De Como o Cérebro Individual Terceiriza as Funções Superiores
Um insight em psicologia de massas e cultura contemporânea
Citado por Chaij (Exploring the World of Psychic Powers), Dr. Franz Volgyesi diz, ao redor do tema da hipnose, que “a função da região frontal cerebral da pessoa hipnotizada é suspensa e sua consciência individual e força de vontade cedem lugar às da região frontal do cérebro do hipnotizador.” Isto é: o cérebro do hipnotizado delega para o cérebro do hipnotizador as funções superiores, ligadas à vontade e ao juízo crítico. Impressionou-me muito tal entendimento, remetido que fui ao que disse Trigant Burrow a respeito do cérebro como o único órgão humano que tem por função a conexão com o par [o cérebro] que jaz no interior da outra pessoa. Talvez daí a capacidade exclusivamente humana, entre os animais superiores, de conformar-se em colmeia e em multidão.
O conceito de Jonathan Haidt do “cérebro-colmeia” não deve ser divisado como uma mera metáfora. Porque há mesmo uma espécie de cérebro coletivo na multidão, tal como demonstrado por James Surowiecki. Fica parecendo que em momentos de elevada excitação nervosa, como invariavelmente acontece no contexto da massa em multidão, o cérebro individual está programado para desligar-se parcialmente, rebaixando a atividade de suas funções superiores.

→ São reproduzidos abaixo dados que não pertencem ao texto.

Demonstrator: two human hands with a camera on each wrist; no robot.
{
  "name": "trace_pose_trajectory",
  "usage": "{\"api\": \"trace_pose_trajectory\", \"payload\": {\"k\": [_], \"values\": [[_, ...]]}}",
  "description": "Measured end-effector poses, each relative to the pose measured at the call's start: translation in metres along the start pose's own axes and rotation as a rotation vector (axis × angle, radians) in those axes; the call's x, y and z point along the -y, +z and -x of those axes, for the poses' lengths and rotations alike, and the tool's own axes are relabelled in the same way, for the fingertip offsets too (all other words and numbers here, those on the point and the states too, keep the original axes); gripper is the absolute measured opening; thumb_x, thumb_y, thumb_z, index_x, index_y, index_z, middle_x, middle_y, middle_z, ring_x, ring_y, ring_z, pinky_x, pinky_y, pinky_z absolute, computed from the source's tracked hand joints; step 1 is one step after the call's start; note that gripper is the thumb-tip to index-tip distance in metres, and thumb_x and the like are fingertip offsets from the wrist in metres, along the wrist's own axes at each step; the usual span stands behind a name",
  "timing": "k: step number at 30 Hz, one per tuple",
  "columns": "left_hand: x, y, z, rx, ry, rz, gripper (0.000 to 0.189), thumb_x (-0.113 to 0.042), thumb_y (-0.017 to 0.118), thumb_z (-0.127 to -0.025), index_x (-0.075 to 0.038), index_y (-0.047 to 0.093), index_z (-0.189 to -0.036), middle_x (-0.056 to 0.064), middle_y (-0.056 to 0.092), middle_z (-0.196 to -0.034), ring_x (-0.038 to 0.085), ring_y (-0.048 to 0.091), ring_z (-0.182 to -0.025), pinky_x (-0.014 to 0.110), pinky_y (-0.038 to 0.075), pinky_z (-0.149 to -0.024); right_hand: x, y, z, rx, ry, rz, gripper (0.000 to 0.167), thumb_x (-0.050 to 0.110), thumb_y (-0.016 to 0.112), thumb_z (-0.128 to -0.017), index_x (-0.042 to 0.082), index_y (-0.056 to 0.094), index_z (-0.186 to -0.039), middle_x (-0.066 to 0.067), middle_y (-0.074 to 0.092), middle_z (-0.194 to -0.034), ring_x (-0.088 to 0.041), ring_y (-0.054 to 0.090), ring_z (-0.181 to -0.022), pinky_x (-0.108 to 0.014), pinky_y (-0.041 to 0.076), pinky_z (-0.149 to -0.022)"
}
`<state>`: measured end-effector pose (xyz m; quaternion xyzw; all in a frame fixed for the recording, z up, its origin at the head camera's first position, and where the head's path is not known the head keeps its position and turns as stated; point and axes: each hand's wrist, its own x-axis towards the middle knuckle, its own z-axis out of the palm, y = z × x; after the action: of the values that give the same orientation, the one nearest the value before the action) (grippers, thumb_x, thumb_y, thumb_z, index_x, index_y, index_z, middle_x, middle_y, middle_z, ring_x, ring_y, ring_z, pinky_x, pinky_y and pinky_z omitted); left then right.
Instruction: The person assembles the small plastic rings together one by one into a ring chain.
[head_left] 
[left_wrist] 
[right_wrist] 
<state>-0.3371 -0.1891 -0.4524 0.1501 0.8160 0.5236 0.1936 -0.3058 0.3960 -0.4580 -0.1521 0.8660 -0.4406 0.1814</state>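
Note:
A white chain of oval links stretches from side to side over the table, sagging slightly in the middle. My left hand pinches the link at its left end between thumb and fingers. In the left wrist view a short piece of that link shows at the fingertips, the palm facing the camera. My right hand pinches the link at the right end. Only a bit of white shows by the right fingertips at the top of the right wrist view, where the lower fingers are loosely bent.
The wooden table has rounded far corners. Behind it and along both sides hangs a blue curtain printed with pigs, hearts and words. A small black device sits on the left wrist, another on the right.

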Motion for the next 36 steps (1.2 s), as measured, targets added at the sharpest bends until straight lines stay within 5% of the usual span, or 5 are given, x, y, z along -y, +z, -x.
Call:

Isso significa, nos termos de Volgyesi, que o cérebro individual delegará uma porção de sua atividade para o cérebro do rebanho — justamente aquelas partes que melhor caracterizam o senso de consciência pessoal. Em termos coletivos, todos os cérebros individuais parece que se sintonizam e se amalgamam num todo que é eminentemente impessoal e emocional, obcecado por comandos simples, demarcados nas bandeiras e nas palavras de ordem. Havendo uma liderança clara, cabe ao seu cérebro o exercício das funções superiores, como guia do cérebro coletivo.
… o cérebro individual delegará uma porção de sua atividade para o cérebro do rebanho…
Provavelmente, em certa medida e dadas as proporções, essa relativa redução das funções superiores, tão presente nos vícios e necessariamente vigorosa em cenários descivilizacionais, nos quais a preferência temporal é elevadíssima, aparecerá em todo o tribalismo de tipo afetivo e identitário, quando o indivíduo se põe a guiar pelo sistema de valores da ideologia compartilhada e se dá a consumir os produtos e s se portar segundo os trejeitos que caracterizam o seu subgrupo. O homem médio, igualmente, em nosso aceleradíssimo ritmo temporal e segundo o frenesi da lógica de consumo, tenderá a uma relativa despersonalização em favor do fluxo do cérebro coletivo — isto é: rebaixado em suas faculdades racionais e de juízo crítico, mimetizará os modismos tão rapidamente quanto for possível, daí a qualidade viral e efêmera desses objetos de interesse massivo.
Dirá Daniel Goleman que a atividade do “cérebro superior” é muito mais onerosa, exaustiva mesmo, do que aquelas do “cérebro inferior”, e como nosso organismo é uma verdadeira máquina de gerenciamento energético, a oportunidade de desligamento parcial do “cérebro superior” tenderá sempre a ser aproveitada. O campo da massificação pública e das multidões, assim como o da tentadora oferta de um líder ou de uma autoridade “pensante”, são oportunidades de “repouso” quase irrecusáveis.